- KISCH
- KISCH, prominent family in Prague. The name derived from the village of Chyse (Chiesch) in western Bohemia, from where the family came in the 17th century. For about 200 years it held the license for the only pharmacy in the Jewish quarter of Prague. One of its members was the physician ABRAHAM KISCH (1725–1803), the first Prague Jew to receive a doctorate in medicine (at Halle University in 1749). The founder of the Jewish hospital in Breslau (Wroclaw), he was head of the Prague community's hospital. Abraham Kisch taught Latin to moses mendelssohn and championed the admission of Jewish students to the universities. JOSEPH KISCH opened the first modern private school in the Jewish quarter. His son ENOCH HEINRICH (1841–1918), a physician, specialized in balneology and was active in the development of the Bohemian spas, especially Marienbad, where he also directed the Jewish hospice. His memoirs, Erlebtes und Erstrebtes (1914), are an important source for the history of Jewish Prague after the 1848 Revolution.
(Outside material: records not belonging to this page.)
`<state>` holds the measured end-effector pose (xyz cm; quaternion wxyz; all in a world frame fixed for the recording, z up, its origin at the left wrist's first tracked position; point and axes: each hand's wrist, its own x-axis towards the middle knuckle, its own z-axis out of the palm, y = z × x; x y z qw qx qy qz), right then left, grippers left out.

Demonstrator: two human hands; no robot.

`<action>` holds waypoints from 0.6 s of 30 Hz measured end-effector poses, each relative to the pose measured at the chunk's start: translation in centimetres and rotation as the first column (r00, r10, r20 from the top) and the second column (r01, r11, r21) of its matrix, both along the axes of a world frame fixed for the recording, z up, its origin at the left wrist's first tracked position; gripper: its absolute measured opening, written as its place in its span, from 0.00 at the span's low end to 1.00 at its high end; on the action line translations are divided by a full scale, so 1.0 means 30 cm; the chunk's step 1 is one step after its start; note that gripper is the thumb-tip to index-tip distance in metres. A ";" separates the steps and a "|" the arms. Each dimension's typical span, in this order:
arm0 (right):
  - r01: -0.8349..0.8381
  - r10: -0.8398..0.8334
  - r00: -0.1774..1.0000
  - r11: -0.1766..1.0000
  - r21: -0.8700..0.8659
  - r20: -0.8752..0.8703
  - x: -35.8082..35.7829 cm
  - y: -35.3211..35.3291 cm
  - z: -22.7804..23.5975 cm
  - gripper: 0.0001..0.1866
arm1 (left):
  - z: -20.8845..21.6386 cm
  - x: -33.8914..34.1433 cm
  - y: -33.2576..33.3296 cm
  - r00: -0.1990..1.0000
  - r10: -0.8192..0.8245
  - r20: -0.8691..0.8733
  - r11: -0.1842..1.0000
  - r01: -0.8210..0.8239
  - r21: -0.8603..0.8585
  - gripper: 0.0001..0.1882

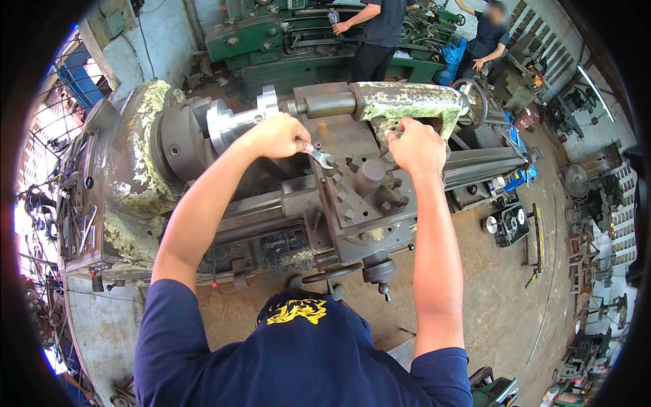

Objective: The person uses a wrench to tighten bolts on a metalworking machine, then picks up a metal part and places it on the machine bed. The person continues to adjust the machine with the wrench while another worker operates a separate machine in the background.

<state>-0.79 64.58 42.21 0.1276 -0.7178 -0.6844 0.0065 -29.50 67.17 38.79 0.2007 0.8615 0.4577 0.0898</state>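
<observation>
2 hands (281, 136), 1 wrench (321, 158), 1 lathe (135, 176)

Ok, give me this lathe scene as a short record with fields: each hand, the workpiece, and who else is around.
Setting: workshop, a worn lathe seen from above
Left hand: gripping an open-ended spanner, its jaw end over the tool post
Right hand: resting on the tailstock, grip unclear
Workpiece: shiny metal part held in the chuck
Carriage handwheel: untouched, near the lower edge of the machine
Others: two people at a green lathe behind
Floor: stained concrete
</observation>
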 end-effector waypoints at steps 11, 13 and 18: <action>-0.016 0.015 1.000 0.999 0.040 0.016 -0.004 -0.004 -0.011 0.19 | -0.103 0.128 -0.559 0.817 0.383 0.431 0.914 -0.403 -0.048 0.15; -0.010 0.008 0.999 0.999 0.049 0.037 -0.007 -0.004 -0.015 0.19 | -0.098 0.089 -0.515 0.777 0.439 0.451 0.884 -0.462 -0.065 0.13; -0.029 0.028 0.999 0.998 0.051 0.016 0.005 -0.003 -0.014 0.19 | -0.098 -0.045 -0.287 0.706 0.523 0.477 0.851 -0.464 -0.246 0.09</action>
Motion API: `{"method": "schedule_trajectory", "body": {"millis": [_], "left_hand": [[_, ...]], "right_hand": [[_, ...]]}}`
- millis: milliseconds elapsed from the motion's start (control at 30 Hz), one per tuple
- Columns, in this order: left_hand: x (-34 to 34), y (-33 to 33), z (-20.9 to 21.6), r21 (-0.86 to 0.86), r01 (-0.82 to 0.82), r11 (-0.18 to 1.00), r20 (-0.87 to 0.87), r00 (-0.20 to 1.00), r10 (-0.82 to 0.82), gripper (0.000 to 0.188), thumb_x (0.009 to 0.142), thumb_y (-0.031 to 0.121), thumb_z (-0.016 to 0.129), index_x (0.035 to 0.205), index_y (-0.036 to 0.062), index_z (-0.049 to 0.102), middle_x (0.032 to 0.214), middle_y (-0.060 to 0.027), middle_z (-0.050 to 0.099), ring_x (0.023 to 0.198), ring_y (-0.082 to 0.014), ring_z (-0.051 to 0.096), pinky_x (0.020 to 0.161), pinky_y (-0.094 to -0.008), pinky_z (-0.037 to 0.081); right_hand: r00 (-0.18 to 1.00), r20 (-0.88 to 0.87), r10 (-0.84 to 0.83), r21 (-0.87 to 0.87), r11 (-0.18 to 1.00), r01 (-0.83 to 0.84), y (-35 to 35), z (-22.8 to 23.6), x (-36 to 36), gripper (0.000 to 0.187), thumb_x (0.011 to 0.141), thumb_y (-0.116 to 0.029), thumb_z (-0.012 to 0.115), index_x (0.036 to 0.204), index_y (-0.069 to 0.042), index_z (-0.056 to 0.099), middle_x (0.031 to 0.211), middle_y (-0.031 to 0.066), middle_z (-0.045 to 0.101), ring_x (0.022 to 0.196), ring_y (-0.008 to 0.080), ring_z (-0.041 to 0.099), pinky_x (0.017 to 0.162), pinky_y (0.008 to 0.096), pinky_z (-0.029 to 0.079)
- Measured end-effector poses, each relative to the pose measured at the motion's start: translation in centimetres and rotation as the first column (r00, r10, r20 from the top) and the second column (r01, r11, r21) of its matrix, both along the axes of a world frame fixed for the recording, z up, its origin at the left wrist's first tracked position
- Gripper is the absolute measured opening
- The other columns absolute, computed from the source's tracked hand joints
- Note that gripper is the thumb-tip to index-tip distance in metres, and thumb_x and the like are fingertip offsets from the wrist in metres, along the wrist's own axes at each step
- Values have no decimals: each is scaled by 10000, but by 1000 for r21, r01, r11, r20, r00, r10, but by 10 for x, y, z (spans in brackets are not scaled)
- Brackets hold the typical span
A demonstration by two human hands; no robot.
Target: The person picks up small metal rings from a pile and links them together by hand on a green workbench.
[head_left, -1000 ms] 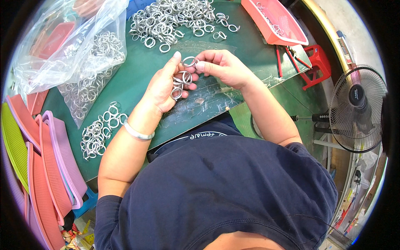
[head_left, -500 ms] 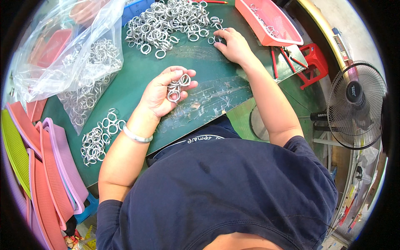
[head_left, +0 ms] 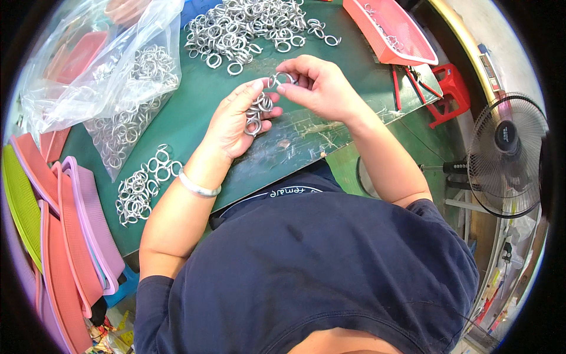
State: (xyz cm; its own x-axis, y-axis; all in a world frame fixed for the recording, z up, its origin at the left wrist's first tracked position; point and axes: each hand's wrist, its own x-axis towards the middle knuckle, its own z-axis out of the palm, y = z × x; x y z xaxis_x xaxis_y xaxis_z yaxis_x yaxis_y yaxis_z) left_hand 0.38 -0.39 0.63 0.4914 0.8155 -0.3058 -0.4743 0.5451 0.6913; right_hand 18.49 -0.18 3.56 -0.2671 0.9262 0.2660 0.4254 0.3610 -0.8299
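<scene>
Several silver metal rings (head_left: 254, 121) lie cupped in the palm and fingers of my left hand (head_left: 233, 121), which is held palm up over the table. My right hand (head_left: 321, 88) pinches another ring or two (head_left: 282, 79) between thumb and fingers, right at my left fingertips. Whether those pinched rings are linked I cannot tell. Beyond both hands a big heap of similar rings (head_left: 236, 29) is spread on the green table (head_left: 206, 88). A smaller pile of rings (head_left: 138, 192) sits beside my left forearm.
A clear plastic bag of rings (head_left: 127, 106) stands at the left. Stacked pink, purple and green baskets (head_left: 88, 218) fill the lower left. A pink basket (head_left: 392, 35) holds a few rings at the far right, near red-handled pliers (head_left: 396, 88), a red stool (head_left: 451, 94) and a fan (head_left: 507, 153).
My right hand has come back from the edge of the heap to my left hand, bringing the pinched ring or rings. My left thumb has moved up toward them.
</scene>
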Motion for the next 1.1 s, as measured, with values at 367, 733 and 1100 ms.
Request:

When the Jews were expelled from Prague by Maria Theresa (1744), members of the family went to Holland and from there to England, where they founded other branches of the family (see kisch (British family). -BIBLIOGRAPHY: G. Kisch, Die Prager Universitaet und die Juden (1935, repr. 1969), 27ff., 128–38; R. Kestenberg-Gladstein, Neuere Geschichte der Juden in den boehmischen Laendern, 1 (1969), index; EJ, 10 (1934), 18–22, incl. bibl.; UJE, 6 (1942), 400–3, incl. bibl.; L. Fuks, in: Studia Rosenthaliana, 3 (1969), 193–201. (Meir Lamed)
Encyclopedia Judaica. 1971.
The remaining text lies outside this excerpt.